Each record that follows should be repeated exactly, with no pictures carried over.
++++ Data records
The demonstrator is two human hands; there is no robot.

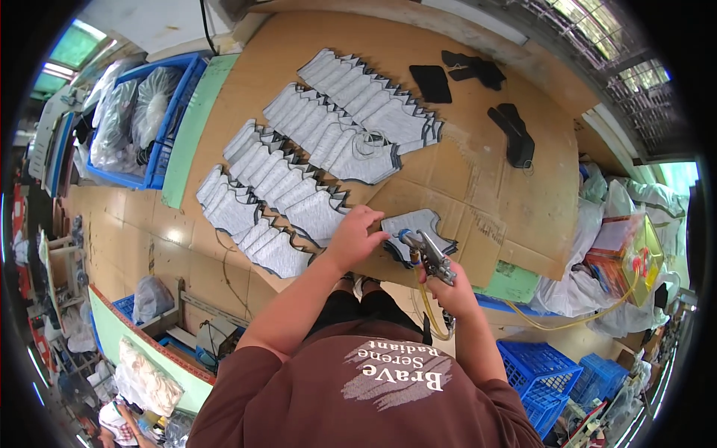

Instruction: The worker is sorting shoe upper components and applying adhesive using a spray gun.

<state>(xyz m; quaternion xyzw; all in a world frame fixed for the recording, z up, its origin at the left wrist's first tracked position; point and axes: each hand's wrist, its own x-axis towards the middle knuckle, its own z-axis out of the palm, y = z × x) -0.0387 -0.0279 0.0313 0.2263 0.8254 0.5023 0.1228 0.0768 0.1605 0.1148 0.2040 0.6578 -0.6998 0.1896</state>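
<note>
Sitting inside the right grip (453,293) — silver spray gun (434,259).

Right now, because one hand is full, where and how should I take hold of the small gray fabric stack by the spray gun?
Probably pinch the small gray fabric stack at its left edge, thumb above, coming from the left with the left hand. It lies flat, its left edge nearest that hand, while the spray gun in the right hand crowds its near side.
</note>
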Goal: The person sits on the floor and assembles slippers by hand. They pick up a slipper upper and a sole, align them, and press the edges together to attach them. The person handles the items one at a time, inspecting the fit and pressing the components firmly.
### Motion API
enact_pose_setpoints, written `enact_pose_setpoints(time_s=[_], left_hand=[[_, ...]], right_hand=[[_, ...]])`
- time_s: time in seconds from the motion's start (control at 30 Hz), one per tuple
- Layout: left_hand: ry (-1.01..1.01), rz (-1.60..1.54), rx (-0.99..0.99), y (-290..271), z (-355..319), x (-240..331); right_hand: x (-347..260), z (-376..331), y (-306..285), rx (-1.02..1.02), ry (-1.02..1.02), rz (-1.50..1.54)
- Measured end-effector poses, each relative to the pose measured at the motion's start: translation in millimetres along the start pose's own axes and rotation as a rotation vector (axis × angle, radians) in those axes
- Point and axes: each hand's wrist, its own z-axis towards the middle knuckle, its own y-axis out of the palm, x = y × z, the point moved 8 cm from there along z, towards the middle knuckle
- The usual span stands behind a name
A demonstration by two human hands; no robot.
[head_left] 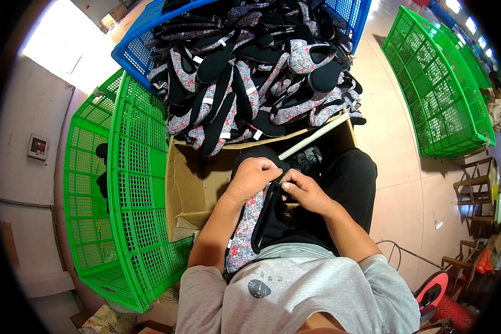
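The left hand (254,173) and the right hand (304,191) were both closed on a floral-and-black shoe upper (249,225), pinching its top edge over the lap. The upper hung down against the grey shirt (295,295). Just ahead sat an open cardboard box (190,183), with a blue crate (129,51) heaped with similar uppers beyond it and green crates (133,183) at the left.
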Motion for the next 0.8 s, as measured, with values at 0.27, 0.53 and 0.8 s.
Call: enact_pose_setpoints(time_s=[0.27, 0.53, 0.8], left_hand=[[0.021, 0.075, 0.017, 0, -2, 7], [-0.018, 0.006, 0.021, 0, 0, 0], [-0.031, 0.007, 0.010, 0, 2, -3]], right_hand=[[6, 2, 1, 0.019, 0.004, 0.160], [2, -2, 6, -0.018, 0.133, 0.288], [0, -2, 6, -0.019, 0.139, 0.290]])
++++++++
■ Answer to this exercise ■
The demonstrator is two human hands; there is no robot.


Instruction: The worker is sorting shoe upper components and applying adhesive using a spray gun.

<state>(xyz m; quaternion xyzw; all in a world frame fixed for the recording, z up, its origin at the left wrist's first tracked position; point and axes: each hand's wrist, its own x-axis towards the middle knuckle, its own z-axis out of the palm, y = z × x) -0.0387 -0.0279 0.0313 0.2263 0.8254 0.5023 0.1228 0.0768 0.1605 0.1148 0.2040 0.6578 -0.6998 0.1896</state>
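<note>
Sitting inside the right grip (453,293) — silver spray gun (434,259).

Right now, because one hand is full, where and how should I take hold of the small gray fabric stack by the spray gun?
Probably pinch the small gray fabric stack at its left edge, thumb above, coming from the left with the left hand. It lies flat, its left edge nearest that hand, while the spray gun in the right hand crowds its near side.
</note>
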Goal: The person sits on the floor and assembles slippers by hand. They pick up a slipper upper and a sole, align them, and press the edges together to attach them. The person handles the items one at a time, inspecting the fit and pressing the components firmly.
### Motion API
enact_pose_setpoints, written `enact_pose_setpoints(time_s=[_], left_hand=[[_, ...]], right_hand=[[_, ...]])`
- time_s: time in seconds from the motion's start (control at 30 Hz), one per tuple
- Layout: left_hand: ry (-1.01..1.01), rz (-1.60..1.54), rx (-0.99..0.99), y (-290..271), z (-355..319), x (-240..331); right_hand: x (-347..260), z (-376..331), y (-306..285), rx (-1.02..1.02), ry (-1.02..1.02), rz (-1.50..1.54)
- Measured end-effector poses, each relative to the pose measured at the motion's start: translation in millimetres along the start pose's own axes and rotation as a rotation vector (axis × angle, radians) in those axes
- Point and axes: each hand's wrist, its own z-axis towards the middle knuckle, its own y-axis out of the palm, x = y × z, the point moved 8 cm from there along z, towards the middle knuckle
- The usual span stands behind a name
A demonstration by two human hands; no robot.
[head_left] 
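The left hand (254,173) and the right hand (304,191) were both closed on a floral-and-black shoe upper (249,225), pinching its top edge over the lap. The upper hung down against the grey shirt (295,295). Just ahead sat an open cardboard box (190,183), with a blue crate (129,51) heaped with similar uppers beyond it and green crates (133,183) at the left.
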Motion for the next 0.8 s, as measured, with values at 0.27, 0.53 and 0.8 s.
Call: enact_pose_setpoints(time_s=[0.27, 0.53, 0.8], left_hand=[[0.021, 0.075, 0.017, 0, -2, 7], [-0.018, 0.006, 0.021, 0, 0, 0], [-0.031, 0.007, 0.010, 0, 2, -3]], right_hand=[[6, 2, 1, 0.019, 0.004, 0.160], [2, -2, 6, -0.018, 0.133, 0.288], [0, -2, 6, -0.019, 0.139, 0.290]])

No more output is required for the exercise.